Line [1] assigns the Column Name from the list created earlier to columns=cols.
Line [2] outputs the DataFrame Axes information to the terminal.

Output

[RangeIndex(start=0, stop=5, step=1), 
Index(['ID', 'First', 'Last', 'Job', 'Salary'], 
dtype='object')]

DataFrame ndmin

The df.ndim property returns an integer representing the total number of axes/array dimensions. If a Series, the value of 1 is returned. If a DataFrame, the value of 2 is returned.

df = pd.DataFrame(finxters, columns=cols)
print(df.ndim)
# 2

Line [1] assigns the Column Name from the list created earlier to columns=cols.
Line [2] outputs the value of ndim to the terminal. In this case, 2 because it is a DataFrame.

DataFrame Size

The df.size property returns an integer representing the total number of elements in the DataFrame object. If a Series, the number of rows returns. If a DataFrame, the number of rows * the number of columns returns.

df = pd.DataFrame(finxters, columns=cols)
print(df.size)

Line [1] assigns the Column Name from the list created earlier to columns=cols.
Line [2] outputs the DataFrame Size to the terminal.

Output

25 (5 columns * 5 rows = 25)

DataFrame Shape

The DataFrame shape property returns a tuple that represents the DataFrame dimensionality.

df = pd.DataFrame(finxters, columns=cols)
print(df.shape)

Line [1] assigns the Column Name from the list created earlier to columns=cols.
Line [2] outputs the DataFrame Shape to the terminal.

Output

(5, 5)  (5 columns, 5 rows)

DataFrame Memory Usage

The df.memory_usage() method memory usage is, by default, displayed in DataFrame.info(). However, you can also view this information below.

Parameters

indexbool, default True	This parameter specifies whether to include the memory usage of the DataFrame index in the returned Series.
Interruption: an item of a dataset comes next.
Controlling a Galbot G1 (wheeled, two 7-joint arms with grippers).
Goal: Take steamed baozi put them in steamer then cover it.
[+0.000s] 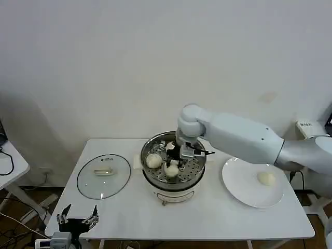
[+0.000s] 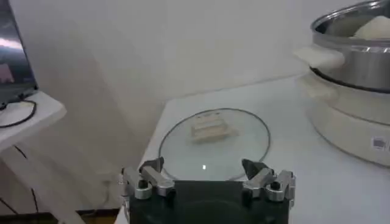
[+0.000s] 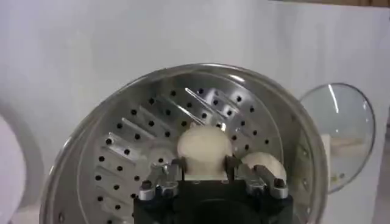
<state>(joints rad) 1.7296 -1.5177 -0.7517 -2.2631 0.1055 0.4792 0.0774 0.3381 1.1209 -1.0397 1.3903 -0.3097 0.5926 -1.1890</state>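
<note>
One baozi (image 3: 204,146) sat pinched in the right claw (image 1: 175,165) over the steamer (image 1: 199,171) at table (image 1: 207,218) centre; another baozi (image 1: 153,161) lay in its basket. A last baozi (image 1: 266,178) remained on the plate (image 1: 244,194), right. The cover (image 1: 104,176) lay left. The left claw (image 1: 78,215) hung spread at the near-left table edge.

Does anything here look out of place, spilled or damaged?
Nothing stands out. The cover lies flat on the table, left of the steamer. One baozi sits on the plate. The right gripper holds another over the basket.
</note>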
If index=True, the memory usage of the index is the first item in the output.
deepbool, default False	If True, introspect the data deeply by interrogating object dtypes for system-level memory consumption, and include it in the returned values.
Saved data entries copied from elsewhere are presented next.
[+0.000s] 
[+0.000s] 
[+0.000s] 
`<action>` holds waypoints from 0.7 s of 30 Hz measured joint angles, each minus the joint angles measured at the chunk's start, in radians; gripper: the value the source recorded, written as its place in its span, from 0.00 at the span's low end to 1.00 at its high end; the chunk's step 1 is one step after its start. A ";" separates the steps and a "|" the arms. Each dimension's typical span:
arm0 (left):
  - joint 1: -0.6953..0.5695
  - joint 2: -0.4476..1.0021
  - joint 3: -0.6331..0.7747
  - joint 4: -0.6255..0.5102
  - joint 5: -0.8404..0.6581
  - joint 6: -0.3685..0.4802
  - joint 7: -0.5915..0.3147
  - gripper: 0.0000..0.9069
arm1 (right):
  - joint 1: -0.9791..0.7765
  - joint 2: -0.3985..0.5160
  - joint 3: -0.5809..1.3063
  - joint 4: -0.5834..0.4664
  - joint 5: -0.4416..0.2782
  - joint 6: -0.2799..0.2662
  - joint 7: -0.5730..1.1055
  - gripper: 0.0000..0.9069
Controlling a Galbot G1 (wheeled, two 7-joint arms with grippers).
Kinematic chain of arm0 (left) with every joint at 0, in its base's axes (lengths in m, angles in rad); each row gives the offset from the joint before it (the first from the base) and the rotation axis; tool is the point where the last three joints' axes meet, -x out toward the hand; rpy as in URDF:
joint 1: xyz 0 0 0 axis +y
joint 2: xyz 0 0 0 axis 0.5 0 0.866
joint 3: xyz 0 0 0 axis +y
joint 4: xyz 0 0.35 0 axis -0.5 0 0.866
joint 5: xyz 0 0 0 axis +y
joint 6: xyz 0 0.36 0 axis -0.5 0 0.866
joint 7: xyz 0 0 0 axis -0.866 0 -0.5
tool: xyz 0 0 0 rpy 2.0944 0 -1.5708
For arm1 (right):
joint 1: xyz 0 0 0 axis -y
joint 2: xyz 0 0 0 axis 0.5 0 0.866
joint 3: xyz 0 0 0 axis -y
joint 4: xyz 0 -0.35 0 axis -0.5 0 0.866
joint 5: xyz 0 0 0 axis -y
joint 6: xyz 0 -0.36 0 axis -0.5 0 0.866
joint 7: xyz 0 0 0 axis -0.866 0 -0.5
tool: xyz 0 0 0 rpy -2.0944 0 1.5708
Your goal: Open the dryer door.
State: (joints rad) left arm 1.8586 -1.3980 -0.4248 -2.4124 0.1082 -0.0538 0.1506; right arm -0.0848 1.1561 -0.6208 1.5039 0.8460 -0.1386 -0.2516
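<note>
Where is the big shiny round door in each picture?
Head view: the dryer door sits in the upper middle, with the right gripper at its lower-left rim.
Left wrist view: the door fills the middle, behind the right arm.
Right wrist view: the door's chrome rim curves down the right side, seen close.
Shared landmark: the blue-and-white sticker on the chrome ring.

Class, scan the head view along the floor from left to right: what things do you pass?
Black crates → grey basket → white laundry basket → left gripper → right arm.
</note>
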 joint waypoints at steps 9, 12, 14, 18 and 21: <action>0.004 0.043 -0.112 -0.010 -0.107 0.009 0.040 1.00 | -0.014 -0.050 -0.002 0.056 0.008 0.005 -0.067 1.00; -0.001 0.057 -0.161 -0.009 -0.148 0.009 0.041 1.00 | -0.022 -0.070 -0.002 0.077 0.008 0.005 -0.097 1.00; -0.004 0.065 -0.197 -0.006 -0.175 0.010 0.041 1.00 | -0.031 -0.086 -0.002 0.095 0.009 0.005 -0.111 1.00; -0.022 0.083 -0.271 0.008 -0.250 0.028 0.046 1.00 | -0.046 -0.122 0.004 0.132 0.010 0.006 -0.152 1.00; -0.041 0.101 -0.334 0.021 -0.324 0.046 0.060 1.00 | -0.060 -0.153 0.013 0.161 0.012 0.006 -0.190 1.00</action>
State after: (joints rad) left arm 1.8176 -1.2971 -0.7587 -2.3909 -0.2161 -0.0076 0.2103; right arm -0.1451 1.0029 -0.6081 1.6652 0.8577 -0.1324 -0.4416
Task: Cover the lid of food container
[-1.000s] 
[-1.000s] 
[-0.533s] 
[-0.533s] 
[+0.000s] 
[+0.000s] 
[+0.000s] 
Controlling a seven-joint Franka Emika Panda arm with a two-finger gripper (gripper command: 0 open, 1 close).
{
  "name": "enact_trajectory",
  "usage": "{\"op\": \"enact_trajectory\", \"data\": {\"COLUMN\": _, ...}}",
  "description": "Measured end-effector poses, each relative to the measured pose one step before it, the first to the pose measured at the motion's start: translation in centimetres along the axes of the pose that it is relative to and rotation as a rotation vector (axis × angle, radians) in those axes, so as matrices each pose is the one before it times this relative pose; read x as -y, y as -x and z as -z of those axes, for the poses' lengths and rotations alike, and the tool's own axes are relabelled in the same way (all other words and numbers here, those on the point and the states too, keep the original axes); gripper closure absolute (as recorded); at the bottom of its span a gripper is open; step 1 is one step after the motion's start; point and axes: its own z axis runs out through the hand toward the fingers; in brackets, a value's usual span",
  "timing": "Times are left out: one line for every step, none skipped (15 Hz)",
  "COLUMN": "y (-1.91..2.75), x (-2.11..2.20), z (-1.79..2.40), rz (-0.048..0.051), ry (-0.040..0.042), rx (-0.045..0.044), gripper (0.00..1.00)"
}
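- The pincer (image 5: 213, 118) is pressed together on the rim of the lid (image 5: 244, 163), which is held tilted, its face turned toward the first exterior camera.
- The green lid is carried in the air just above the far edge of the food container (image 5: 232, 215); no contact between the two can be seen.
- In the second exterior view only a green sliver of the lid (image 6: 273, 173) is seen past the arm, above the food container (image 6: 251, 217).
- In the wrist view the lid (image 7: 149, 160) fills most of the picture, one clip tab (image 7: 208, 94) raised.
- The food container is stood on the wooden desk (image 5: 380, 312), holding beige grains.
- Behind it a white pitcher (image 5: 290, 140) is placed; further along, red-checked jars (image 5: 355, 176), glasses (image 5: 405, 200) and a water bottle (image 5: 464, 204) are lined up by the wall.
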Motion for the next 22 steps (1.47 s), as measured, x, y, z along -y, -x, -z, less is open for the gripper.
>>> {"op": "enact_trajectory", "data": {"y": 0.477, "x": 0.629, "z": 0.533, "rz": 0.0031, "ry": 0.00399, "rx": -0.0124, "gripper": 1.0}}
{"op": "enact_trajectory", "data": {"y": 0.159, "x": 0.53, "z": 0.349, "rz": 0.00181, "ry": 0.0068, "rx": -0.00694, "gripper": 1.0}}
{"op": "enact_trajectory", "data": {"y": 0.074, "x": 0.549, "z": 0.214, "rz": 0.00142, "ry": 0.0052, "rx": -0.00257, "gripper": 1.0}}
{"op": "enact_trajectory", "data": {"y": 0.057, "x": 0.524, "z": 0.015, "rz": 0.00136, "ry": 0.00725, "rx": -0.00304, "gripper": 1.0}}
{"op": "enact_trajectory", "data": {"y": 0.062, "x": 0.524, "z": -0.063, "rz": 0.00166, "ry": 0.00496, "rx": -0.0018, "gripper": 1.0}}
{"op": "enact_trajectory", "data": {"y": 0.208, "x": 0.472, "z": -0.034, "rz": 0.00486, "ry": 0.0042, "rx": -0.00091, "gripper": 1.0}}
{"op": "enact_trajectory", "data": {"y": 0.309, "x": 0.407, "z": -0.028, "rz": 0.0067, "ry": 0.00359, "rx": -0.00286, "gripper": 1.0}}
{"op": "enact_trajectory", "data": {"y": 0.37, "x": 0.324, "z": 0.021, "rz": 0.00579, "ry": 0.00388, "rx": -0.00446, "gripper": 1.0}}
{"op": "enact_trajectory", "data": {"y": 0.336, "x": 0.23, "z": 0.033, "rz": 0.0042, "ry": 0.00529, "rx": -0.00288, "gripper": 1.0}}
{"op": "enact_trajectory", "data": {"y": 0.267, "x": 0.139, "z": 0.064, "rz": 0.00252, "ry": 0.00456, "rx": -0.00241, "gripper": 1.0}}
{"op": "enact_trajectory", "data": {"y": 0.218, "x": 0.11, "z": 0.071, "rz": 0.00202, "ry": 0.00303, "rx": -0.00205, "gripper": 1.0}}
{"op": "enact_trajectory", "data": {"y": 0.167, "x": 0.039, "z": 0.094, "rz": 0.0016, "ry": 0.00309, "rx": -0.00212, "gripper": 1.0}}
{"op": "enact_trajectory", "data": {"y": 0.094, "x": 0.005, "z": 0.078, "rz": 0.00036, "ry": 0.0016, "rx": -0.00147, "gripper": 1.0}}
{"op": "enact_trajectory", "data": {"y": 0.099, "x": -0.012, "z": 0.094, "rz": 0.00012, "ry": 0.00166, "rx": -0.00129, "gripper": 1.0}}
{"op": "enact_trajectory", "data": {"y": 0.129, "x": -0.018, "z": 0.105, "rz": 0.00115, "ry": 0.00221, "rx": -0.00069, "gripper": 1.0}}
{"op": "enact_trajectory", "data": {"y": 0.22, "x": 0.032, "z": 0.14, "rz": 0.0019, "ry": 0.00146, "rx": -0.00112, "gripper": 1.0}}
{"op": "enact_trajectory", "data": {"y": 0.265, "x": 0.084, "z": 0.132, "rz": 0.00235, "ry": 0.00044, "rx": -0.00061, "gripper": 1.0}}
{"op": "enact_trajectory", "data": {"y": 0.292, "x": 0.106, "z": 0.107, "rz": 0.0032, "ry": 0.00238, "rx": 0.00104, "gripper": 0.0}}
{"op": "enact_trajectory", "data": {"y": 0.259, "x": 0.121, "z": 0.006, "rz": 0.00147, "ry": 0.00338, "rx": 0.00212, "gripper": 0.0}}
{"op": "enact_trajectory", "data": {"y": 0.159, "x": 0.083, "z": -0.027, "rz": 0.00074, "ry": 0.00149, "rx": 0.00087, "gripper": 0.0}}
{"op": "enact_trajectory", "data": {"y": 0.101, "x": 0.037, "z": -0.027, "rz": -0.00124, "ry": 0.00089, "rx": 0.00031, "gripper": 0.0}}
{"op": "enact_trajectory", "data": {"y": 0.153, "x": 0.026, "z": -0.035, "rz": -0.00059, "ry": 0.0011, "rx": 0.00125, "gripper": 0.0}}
df = pd.DataFrame(finxters, columns=cols)
print(df.memory_usage(index=True))

Line [1] assigns the Column Name from the list created earlier to columns=cols.
Line [2] outputs the Memory Usage to the terminal.

Output

Index	128
ID	40
First	40
Last	40
Job	40
Salary	40
dtype	Int64

df = pd.DataFrame(finxters, columns=cols)
print(df.memory_usage(index=True, deep=True))
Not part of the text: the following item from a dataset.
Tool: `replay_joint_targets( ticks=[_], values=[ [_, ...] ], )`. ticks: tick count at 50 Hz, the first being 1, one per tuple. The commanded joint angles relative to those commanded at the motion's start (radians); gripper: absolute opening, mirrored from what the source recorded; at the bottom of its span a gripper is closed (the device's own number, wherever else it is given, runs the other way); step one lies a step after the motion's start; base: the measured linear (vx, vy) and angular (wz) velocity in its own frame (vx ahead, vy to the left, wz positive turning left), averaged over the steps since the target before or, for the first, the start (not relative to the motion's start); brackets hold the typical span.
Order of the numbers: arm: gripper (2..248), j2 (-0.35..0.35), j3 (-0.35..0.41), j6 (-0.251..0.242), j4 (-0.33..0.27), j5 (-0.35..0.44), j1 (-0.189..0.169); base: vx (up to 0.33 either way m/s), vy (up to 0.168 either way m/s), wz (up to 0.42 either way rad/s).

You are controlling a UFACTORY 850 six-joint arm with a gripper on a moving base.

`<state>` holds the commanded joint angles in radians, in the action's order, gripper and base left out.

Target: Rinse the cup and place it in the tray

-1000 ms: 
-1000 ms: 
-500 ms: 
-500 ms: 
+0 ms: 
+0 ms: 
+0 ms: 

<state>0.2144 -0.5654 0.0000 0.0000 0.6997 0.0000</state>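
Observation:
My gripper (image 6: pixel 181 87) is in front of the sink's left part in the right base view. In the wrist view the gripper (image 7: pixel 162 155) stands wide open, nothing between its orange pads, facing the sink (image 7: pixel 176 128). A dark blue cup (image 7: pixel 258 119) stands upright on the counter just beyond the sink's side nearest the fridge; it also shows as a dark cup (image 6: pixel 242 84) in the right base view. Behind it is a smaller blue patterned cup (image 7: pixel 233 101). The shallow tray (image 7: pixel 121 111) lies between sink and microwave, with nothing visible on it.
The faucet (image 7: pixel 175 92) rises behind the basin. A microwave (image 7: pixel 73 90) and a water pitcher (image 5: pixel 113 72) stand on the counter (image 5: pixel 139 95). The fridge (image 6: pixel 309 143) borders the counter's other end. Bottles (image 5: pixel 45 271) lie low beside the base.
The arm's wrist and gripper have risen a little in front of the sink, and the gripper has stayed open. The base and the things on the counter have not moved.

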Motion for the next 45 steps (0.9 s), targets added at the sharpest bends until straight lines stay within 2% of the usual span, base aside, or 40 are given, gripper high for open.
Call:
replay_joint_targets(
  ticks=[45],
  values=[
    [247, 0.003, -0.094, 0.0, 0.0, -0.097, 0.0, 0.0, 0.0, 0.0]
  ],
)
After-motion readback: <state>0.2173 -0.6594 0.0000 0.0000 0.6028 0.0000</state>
Line [1] assigns the Column Name from the list created earlier to columns=cols.
Line [2] outputs the Memory Usage to the terminal.

Output

Index	128
ID	40
First	310
Last	311
Job	326
Salary	40
dtype	Int64

DataFrame Empty

The df.empty property checks to see if a DataFrame is empty. If empty, True returns. Otherwise, False returns.

df = pd.DataFrame(finxters, columns=cols)
print(df.empty)

Line [1] assigns the Column Name from the list created earlier to columns=cols.
Line [2] outputs True/False to the terminal.

DataFrame Index

The df.set_index() method allows you to set a column as the index. If no index exists, an index (auto-increment) is automatically generated by default.

	ID	First	Last	Job	Salary
0	1042	Jayce	White	Data Scientist	155400
1	1043	Micah	Howes	Manager	95275
2	1044	Hanna	Groves	Assistant	65654
3	1045	Steve	Brown	Coder	88300
4	1046	Harry	Green	Writer	98314

For this example, the column Last will be the index.

df = pd.DataFrame(finxters, columns=cols)
df.set_index('Last', inplace=True)
print(df)

Line [1] assigns the Column Name from the list created earlier to columns=cols.
Line [2] sets Last as the index column and inplace=True.
Line [3] outputs the DataFrame to the terminal.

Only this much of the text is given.